Friday, July 2, 2010

Experience

I read something today about experiencing life fully. It talked abut jumping into water and not thinking about oneself or the water... only swimming. This appears to be so contrary to "education." That is, education defined as thinking about one does.

I'm reminded about a man called Slim in Garibaldi Oregon (I expect that he is long gone). Every night he'd go to the tavern and drink. Every morning he'd be at the dock to meet the fisherman coming back with catches. I would watch him for hours cleaning the fish and throwing their remains to the seagulls.

Is this what the zen teachers are talking about when they say to experience whatever you are doing fully? Is zen training a process of uneducating? I understand in ancient times most people were peasant farmers who were involved with farming. Were they doing what the Zen masters preached?

One of my art teachers told me about teaching in a mental institution. He said that at first the patients had lots of fun, but then they started thinking about what they were doing and they started getting so disturbed that they had to stop offering the art classes.
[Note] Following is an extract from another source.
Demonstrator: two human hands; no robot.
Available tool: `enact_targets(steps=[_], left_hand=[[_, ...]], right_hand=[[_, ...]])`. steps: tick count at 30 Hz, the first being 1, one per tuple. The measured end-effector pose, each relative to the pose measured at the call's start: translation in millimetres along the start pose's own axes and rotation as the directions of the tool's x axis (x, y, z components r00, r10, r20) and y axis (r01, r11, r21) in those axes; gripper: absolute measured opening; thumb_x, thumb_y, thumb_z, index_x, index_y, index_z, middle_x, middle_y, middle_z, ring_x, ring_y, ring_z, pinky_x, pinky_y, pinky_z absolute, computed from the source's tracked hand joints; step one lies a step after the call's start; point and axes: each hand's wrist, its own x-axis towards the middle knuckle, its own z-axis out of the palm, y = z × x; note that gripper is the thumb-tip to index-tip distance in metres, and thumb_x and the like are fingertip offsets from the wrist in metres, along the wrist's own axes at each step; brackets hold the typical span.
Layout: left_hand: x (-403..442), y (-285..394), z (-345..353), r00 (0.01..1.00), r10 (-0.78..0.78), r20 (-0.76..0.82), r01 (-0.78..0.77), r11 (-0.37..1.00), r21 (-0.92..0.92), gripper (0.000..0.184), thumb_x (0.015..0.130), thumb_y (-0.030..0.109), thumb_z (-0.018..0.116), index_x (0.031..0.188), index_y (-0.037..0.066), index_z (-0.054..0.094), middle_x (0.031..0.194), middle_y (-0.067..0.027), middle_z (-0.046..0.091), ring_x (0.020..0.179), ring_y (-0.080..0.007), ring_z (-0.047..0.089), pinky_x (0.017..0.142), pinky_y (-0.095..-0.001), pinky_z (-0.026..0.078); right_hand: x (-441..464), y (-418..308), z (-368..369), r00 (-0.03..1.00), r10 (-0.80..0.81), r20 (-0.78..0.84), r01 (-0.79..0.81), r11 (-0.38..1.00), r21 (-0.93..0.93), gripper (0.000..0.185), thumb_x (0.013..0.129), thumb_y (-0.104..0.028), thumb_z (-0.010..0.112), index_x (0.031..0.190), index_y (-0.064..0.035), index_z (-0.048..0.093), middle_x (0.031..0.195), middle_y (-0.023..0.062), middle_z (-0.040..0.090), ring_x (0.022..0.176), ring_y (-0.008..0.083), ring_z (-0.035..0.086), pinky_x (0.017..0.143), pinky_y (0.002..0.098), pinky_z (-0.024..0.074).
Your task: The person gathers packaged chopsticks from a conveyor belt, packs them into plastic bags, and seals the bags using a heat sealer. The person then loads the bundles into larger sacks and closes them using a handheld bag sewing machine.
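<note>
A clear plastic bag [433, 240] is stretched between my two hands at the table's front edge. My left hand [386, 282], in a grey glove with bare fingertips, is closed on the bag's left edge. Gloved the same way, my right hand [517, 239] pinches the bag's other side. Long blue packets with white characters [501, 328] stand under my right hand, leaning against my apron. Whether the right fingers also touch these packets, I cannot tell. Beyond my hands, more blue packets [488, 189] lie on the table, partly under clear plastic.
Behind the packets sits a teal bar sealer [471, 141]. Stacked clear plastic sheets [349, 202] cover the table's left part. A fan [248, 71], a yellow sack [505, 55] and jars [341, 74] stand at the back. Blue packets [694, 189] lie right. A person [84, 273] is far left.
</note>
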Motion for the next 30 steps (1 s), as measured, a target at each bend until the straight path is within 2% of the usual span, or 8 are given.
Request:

If what I'm saying (that education keeps us from experiencing things fully) has any truth then why do we do it? And how could schools be changed so that students would be more capable of experiencing life fully rather than less? Ideas?

3 comments:

sheila said...

How about both/and? maybe education can include meditation at every age (plus interactive, participatory processes) so that "experience" includes "awareness" or "mindfulness" more than it would without education?

Anonymous said...

Education should teach us how to evaluate, without this element we are subject to constant distructive occurances reducing the quality of our lives. H.

Kim Mosley said...

At that moment of evaluation we cease to be experiencing. Imagine passionate lovemaking being interrupted with the question, "how would you rate me, on a scale of ..." Deadly. We evaluate too much. Evaluate is to assign a value to something... different than interpretation, which is to give something a meaning or context.